* [ACTIVITY]:
Report each line from the listing that the string "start" appears in.

* [EXERCISE MATERIAL]:
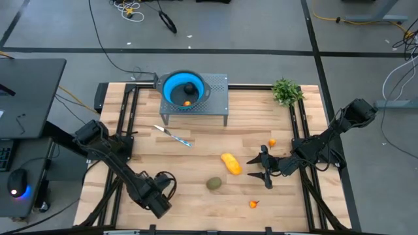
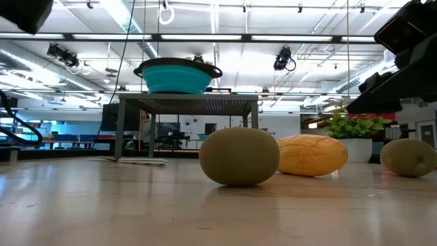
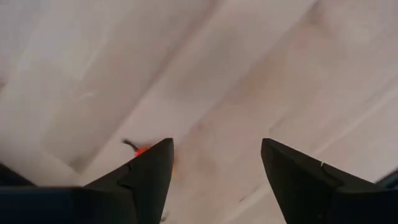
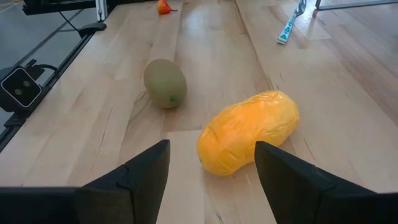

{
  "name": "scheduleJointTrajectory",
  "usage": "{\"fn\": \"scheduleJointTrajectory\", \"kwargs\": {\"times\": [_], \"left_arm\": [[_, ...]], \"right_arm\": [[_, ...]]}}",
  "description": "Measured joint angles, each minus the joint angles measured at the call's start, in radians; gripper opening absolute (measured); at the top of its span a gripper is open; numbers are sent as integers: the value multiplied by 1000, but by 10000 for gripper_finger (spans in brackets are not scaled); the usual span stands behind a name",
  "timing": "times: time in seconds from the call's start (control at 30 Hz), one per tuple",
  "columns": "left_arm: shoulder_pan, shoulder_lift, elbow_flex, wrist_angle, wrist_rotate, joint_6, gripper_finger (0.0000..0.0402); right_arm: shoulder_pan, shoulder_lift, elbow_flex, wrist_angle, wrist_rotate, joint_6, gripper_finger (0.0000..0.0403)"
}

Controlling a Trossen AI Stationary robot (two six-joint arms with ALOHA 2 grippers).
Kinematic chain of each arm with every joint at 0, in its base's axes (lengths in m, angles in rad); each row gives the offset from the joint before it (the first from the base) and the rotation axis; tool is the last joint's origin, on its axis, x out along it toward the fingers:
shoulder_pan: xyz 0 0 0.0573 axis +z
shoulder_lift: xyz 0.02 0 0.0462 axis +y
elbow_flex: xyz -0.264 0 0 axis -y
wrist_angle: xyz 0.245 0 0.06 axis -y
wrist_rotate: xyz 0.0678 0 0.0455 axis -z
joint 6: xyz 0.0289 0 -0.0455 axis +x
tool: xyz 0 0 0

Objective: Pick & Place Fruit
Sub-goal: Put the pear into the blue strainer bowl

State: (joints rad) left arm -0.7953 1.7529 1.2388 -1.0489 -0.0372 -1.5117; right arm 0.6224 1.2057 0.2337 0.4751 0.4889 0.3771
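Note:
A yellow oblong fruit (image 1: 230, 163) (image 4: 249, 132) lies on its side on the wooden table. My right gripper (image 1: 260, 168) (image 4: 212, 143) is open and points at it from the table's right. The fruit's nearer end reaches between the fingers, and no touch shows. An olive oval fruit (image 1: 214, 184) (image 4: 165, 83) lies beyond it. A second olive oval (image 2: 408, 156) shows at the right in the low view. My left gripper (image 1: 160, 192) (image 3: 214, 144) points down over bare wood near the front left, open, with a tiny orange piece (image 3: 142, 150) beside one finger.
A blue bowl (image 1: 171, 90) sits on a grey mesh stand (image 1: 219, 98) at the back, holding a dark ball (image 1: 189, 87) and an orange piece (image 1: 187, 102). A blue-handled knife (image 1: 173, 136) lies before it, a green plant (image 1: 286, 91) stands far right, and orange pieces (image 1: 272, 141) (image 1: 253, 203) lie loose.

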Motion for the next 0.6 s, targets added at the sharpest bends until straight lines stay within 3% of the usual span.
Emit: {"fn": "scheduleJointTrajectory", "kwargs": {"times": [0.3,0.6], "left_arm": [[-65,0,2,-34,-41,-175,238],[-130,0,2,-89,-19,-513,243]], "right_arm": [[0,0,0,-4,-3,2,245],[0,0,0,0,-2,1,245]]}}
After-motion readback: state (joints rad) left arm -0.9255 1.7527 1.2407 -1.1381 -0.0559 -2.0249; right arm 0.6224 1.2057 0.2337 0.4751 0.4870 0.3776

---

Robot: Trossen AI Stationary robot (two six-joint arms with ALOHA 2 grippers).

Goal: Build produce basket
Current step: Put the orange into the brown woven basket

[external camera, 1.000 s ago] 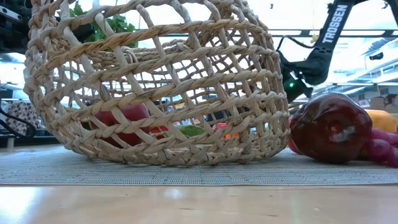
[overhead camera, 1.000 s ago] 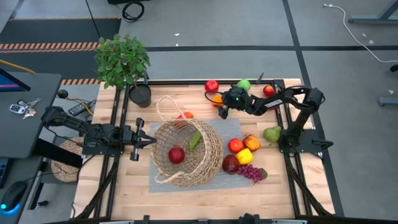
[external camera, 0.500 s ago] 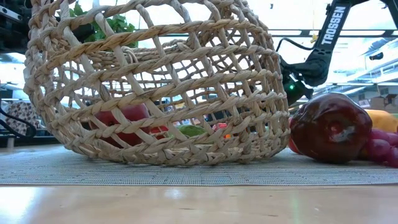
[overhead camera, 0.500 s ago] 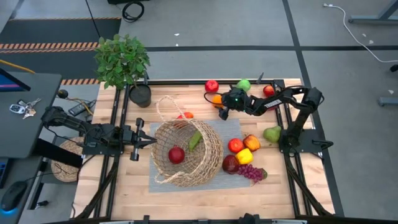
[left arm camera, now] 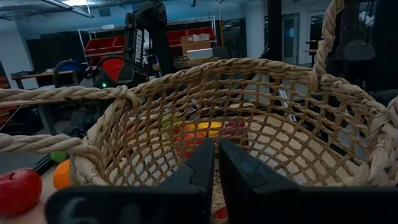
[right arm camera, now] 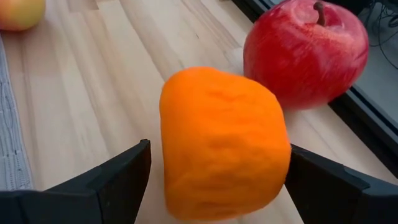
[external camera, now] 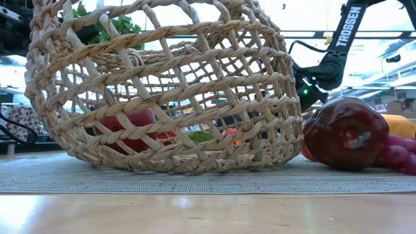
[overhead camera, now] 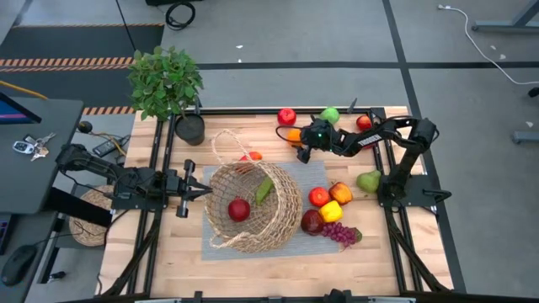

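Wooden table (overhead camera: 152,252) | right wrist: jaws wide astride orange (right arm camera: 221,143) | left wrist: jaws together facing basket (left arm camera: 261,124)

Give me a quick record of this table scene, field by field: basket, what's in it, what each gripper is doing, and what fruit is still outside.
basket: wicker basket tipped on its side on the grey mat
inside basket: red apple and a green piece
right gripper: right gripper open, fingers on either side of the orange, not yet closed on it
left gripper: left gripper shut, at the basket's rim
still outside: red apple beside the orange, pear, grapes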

* [THE ANSWER]:
  "description": "Measured joint angles, each minus the joint angles measured at the call's start, in radians; gripper opening absolute (measured); at the top of its span a gripper is open; numbers are sent as integers: the value multiplied by 1000, but by 10000 for gripper_finger (spans in brackets are not scaled); the usual span stands behind a name",
  "timing": "times: time in seconds from the call's start (control at 30 Hz), one per tuple",

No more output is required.